Pwndocker

A docker environment for pwn in ctf based on phusion/baseimage:jammy-1.0.4, which is a modified ubuntu 22.04 baseimage for docker

Usage

docker-compose up -d
docker exec -it pwn_test /bin/bash

included software

• pwntools —— CTF framework and exploit development library
• pwndbg —— a GDB plug-in that makes debugging with GDB suck less, with a focus on features needed by low-level software developers, hardware hackers, reverse-engineers and exploit developers
• pwngdb —— gdb for pwn
• ROPgadget —— facilitate ROP exploitation tool
• roputils —— A Return-oriented Programming toolkit
• one_gadget —— A searching one-gadget of execve('/bin/sh', NULL, NULL) tool for amd64 and i386
• angr —— A platform-agnostic binary analysis framework
• radare2 —— A rewrite from scratch of radare in order to provide a set of libraries and tools to work with binary files
• seccomp-tools —— Provide powerful tools for seccomp analysis
• tmux —— a terminal multiplexer
• ltrace —— trace library function call
• strace —— trace system call

Q&A

How to run in custom libc version?

try:

LD_PRELOAD=./libc.so.5 ./test

if failed, try to run with correct ld version:

cd /var/lib/libc-database
./download <libc id> # try to get by ./identify or ./find, download ld.so and libpthread.so and so on to libs/<libc id>, refer to https://github.com/niklasb/libc-database, 
cp libs/<glibc_version>/ld-{version}.so /tmp/ld.so
patchelf --set-interpreter /tmp/ld.so ./test
./test

or

from pwn import *
p = process(["/path/to/ld.so", "./test"], env={"LD_PRELOAD":"/path/to/libc.so.6"})

How to run in custom libc version with other lib?

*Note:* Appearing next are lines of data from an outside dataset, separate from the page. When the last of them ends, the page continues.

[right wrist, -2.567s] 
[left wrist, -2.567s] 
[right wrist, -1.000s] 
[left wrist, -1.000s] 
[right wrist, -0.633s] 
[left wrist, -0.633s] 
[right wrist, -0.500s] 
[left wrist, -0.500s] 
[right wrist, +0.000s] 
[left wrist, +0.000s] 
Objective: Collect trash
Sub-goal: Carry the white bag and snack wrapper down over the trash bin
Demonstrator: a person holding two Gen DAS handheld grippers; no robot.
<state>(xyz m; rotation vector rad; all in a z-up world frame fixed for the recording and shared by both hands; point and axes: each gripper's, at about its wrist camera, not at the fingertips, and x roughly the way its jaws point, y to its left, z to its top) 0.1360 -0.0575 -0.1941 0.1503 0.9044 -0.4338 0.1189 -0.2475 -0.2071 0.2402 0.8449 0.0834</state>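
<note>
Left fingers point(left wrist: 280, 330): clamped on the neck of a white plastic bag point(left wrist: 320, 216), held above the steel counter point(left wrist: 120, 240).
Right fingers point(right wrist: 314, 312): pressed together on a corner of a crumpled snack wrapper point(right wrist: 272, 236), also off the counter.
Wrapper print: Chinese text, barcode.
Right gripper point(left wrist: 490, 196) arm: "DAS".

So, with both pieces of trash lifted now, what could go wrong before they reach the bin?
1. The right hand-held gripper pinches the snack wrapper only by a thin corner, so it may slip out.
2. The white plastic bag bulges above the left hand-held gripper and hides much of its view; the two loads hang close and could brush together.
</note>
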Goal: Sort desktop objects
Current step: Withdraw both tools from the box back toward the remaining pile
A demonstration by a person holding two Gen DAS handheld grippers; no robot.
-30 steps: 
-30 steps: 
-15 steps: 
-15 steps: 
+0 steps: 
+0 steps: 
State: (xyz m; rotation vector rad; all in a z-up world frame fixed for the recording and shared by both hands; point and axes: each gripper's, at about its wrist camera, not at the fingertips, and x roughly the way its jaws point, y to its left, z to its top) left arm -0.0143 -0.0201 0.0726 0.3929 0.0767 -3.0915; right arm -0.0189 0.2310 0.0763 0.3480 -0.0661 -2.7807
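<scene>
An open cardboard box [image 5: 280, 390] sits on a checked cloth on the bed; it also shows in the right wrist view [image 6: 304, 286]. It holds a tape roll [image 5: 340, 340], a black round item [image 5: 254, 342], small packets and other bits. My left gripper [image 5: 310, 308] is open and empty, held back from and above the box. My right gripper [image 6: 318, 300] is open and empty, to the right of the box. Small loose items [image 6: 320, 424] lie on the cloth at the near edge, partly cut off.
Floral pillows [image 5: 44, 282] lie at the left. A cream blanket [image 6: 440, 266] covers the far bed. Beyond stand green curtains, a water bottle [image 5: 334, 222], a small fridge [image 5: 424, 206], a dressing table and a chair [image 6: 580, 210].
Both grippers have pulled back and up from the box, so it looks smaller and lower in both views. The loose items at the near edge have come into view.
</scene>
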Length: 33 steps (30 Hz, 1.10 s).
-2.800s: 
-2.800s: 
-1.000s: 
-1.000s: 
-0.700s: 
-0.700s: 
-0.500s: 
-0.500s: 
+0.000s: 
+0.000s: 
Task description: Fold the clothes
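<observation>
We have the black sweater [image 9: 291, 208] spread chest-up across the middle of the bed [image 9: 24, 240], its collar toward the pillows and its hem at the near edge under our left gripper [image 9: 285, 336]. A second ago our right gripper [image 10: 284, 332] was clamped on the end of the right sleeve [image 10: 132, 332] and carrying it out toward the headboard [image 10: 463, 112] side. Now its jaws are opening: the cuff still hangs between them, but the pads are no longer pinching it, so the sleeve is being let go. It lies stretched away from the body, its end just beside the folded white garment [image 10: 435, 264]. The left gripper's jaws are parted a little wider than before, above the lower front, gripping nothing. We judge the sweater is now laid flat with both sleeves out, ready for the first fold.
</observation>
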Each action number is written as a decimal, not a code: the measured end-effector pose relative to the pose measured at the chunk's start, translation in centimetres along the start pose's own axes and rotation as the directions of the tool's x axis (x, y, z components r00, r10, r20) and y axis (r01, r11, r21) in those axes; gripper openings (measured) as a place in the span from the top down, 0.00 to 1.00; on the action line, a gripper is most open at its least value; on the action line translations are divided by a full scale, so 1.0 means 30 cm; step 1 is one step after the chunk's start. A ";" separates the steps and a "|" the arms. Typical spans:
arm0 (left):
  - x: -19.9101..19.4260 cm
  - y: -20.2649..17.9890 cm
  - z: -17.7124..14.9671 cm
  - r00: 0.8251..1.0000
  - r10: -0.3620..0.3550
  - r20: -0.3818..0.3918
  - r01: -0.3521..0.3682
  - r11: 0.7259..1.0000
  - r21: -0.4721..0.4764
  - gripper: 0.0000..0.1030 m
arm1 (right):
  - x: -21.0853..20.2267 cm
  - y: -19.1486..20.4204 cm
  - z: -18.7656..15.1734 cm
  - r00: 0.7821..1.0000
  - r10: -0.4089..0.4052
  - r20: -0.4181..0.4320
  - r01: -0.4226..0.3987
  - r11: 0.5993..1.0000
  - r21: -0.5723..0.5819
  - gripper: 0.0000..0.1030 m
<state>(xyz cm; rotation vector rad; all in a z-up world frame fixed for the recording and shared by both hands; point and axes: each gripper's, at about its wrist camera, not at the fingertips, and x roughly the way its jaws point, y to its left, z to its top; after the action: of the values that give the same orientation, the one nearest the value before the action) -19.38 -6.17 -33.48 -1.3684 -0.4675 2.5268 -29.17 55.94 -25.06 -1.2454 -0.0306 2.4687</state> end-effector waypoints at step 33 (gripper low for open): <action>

root@pwn:/ctf/work# ldd /bin/ls
linux-vdso.so.1 (0x00007ffe065d3000)
libselinux.so.1 => /lib/x86_64-linux-gnu/libselinux.so.1 (0x00007f004089e000)
libc.so.6 => /lib/x86_64-linux-gnu/libc.so.6 (0x00007f00406ac000)
libpcre2-8.so.0 => /lib/x86_64-linux-gnu/libpcre2-8.so.0 (0x00007f004061c000)
libdl.so.2 => /lib/x86_64-linux-gnu/libdl.so.2 (0x00007f0040616000)
/lib64/ld-linux-x86-64.so.2 (0x00007f00408f8000)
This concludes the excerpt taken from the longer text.